Aujourd’hui, on attend des banques centrales qu’elles continuent d’assurer la stabilité des prix, mais aussi qu’elles jouent un rôle plus large en veillant aux autres aspects de la stabilité financière dans son ensemble.

C’est ainsi que la politique monétaire pourrait être appelée à lutter contre une expansion excessive du crédit et les fortes hausses des prix des actifs. Autres questions ouvertes : faut-il confier aux banques centrales  la surveillance microprudentielle des banques et des institutions financières non bancaires (assurances)? La détection, l’évaluation, la surveillance et la maîtrise des risques ? La surveillance des infrastructures financières d’importance systémique (systèmes de paiement, systèmes de règlement des valeurs mobilières)?

Le débat sur la fonction de prêteur en dernier ressort conserve également toute son actualité. L’intervention des banques centrales dans ce domaine ne se justifie que dans la mesure où elle permet d’assurer la pérennité du marché face au risque de contagion de défaut de paiement. Mais comme elle peut susciter aussi un aléa moral par les assurances qu’elle donne et encourager ainsi les défauts de paiement, elle crée une imprévisibilité sur la possibilité de son intervention.

Quoi qu’il en soit, on ne sait pas encore exactement ce que devrait recouvrir le mandat post-crise des banques centrales. Il y a naturellement des limites claires à leur intervention lourde dans les marchés.

Le fonctionnement normal des marchés financiers ne doit pas dépendre de l’aide publique. Les banques centrales doivent sortir des marchés parce qu’elles ne sont pas immunisées contre le risque de crédit.
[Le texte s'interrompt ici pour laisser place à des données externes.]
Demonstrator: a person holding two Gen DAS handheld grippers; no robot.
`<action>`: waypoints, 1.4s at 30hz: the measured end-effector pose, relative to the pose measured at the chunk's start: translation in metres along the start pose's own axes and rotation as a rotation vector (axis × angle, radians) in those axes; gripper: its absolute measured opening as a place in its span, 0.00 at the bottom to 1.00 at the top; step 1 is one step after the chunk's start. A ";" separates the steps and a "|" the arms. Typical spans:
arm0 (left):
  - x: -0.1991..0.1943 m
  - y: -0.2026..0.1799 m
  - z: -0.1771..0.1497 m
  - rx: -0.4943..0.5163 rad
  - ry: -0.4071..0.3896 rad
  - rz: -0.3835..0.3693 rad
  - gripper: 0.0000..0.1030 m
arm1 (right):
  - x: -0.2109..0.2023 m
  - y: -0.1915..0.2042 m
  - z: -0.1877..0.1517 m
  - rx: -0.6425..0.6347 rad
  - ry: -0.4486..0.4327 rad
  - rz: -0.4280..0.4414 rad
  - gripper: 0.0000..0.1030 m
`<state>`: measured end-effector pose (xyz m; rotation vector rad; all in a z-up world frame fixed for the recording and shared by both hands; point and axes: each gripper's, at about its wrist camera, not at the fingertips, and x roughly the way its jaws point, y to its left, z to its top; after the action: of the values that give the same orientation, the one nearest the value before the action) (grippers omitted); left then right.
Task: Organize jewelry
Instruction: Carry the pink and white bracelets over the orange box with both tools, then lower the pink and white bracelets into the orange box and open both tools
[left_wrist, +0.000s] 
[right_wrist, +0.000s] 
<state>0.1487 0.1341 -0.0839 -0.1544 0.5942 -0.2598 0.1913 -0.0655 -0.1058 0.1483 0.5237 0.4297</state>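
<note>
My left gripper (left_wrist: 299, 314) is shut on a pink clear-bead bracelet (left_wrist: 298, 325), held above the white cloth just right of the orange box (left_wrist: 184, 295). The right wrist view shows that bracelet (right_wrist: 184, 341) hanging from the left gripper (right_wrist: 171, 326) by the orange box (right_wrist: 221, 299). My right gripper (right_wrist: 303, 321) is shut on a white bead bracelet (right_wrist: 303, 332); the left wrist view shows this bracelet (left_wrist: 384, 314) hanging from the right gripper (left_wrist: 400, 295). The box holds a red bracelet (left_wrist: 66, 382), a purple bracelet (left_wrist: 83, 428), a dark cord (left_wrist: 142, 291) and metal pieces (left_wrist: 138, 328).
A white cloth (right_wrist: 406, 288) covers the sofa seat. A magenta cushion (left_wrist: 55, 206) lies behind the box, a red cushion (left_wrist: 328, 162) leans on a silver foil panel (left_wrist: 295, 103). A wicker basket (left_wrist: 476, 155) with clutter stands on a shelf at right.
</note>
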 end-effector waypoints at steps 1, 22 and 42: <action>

Il est vrai que leur attitude face au risque en général a évolué depuis le début de la crise. Mais si elles veulent conserver leur indépendance, elles ne peuvent pas se permettre d’accumuler le risque de crédit ou le risque de marché sans restriction. Les banques centrales ne doivent pas indéfiniment intervenir dans les marchés financiers, ne serait-ce que parce qu’elles ne peuvent pas se substituer au marché et qu’elles ne sauraient devenir «l’acheteur en dernier ressort » d’actifs financiers.